Zweitens haben wir uns bei der Reform der Ergänzungsleistungen (EL) erfolgreich für mehr Selbstbestimmung im Alltag eingesetzt. Die SP-Fraktion begrüsst besonders die neuen Leistungen für Hilfe und Betreuung zuhause. Gleichzeitig kritisieren wir, dass psychosoziale Bedürfnisse in der Bedarfsabklärung weiterhin nicht verbindlich berücksichtigt werden. Fortschritte sehen wir bei der Flexibilität: Neu können auch Menschen, die zwischen Heim und eigenem zuhause wechseln, Unterstützung erhalten – ein sozialpolitisch wie wirtschaftlich sinnvoller Kompromiss.

Beide Geschäfte zeigen: Es braucht Druck aus der Behindertenbewegung und progressive Mehrheiten im Parlament, um echte Gleichstellung voranzutreiben. Dafür setzen wir uns weiter ein.
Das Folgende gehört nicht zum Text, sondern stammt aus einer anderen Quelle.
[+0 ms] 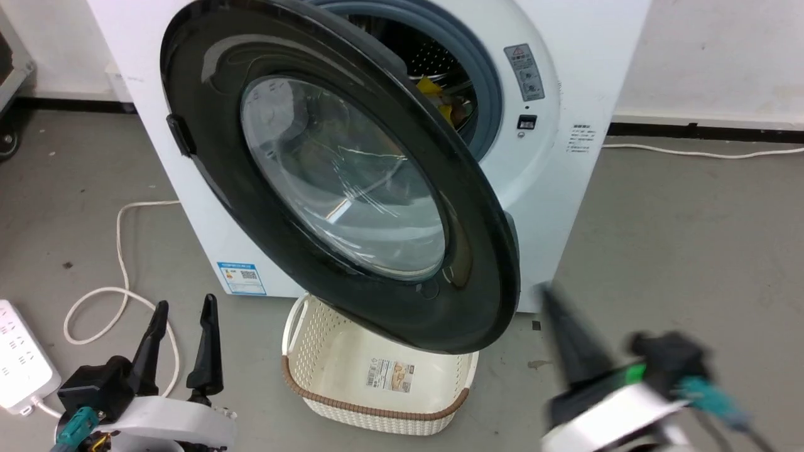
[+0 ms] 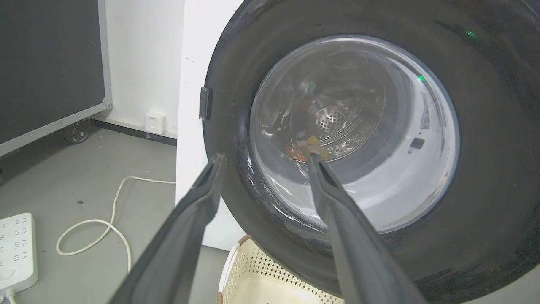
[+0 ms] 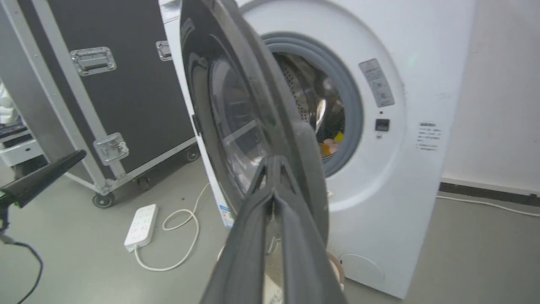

Wortmeldung von Islam Alijaj

Es braucht ein JA zur Klimafonds-Initiative

Von Mattea Meyer

Die Klimakrise schreitet in beängstigend schnellen Schritten voran –  2024 war das wärmste je gemessene Jahr, der vergangene Mai der zweitwärmste seit Beginn der Wetteraufzeichnung. Was das bedeutet, sehen wir an schmelzenden Gletschern und auftauendem Permafrost in den Alpen, Dürreperioden im Mittelland, Hitzewellen in den Städten. Sie ist nicht ein individuelles Problem, das wir mit unserem eigenen Verhalten alleine lösen können. 

Wir haben jetzt gemeinsam die Jahrhundertaufgabe vor uns, Wirtschaft und Gesellschaft so ökologisch und sozial zu gestalten, dass dieser Planet auch für zukünftige Generationen lebenswert ist. Dank der Klimafonds-Initiative der SP und Grünen stellen wir mit öffentlichen Investitionen die Schweiz auf erneuerbare Energien um, fördern die Biodiversität und schaffen Versorgungssicherheit. 

Leider hat es eine Mehrheit des Nationalrats verpasst, den Ernst der Lage anzuerkennen. Doch eines ist klar: Wenn wir jetzt nichts unternehmen, sondern alles auf irgendwann in der Zukunft verschieben, kostet das uns und unsere Kinder noch viel mehr. Das letzte Wort wird die Stimmbevölkerung haben, die bereits Ja zu den Klimazielen gesagt hat. Die Klimafonds-Initiative leistet einen konkreten Beitrag dazu, dass wir als Schweiz diese Ziele rechtzeitig schaffen.

Wortmeldungen der Zürcher Delegation: Mattea Meyer, Priska Seiler Graf, Céline Widmer, Anna Rosenwasser

Wir grüssen euch aus dem Zug von Bern nach Zürich und versprechen: Wir bleiben dran!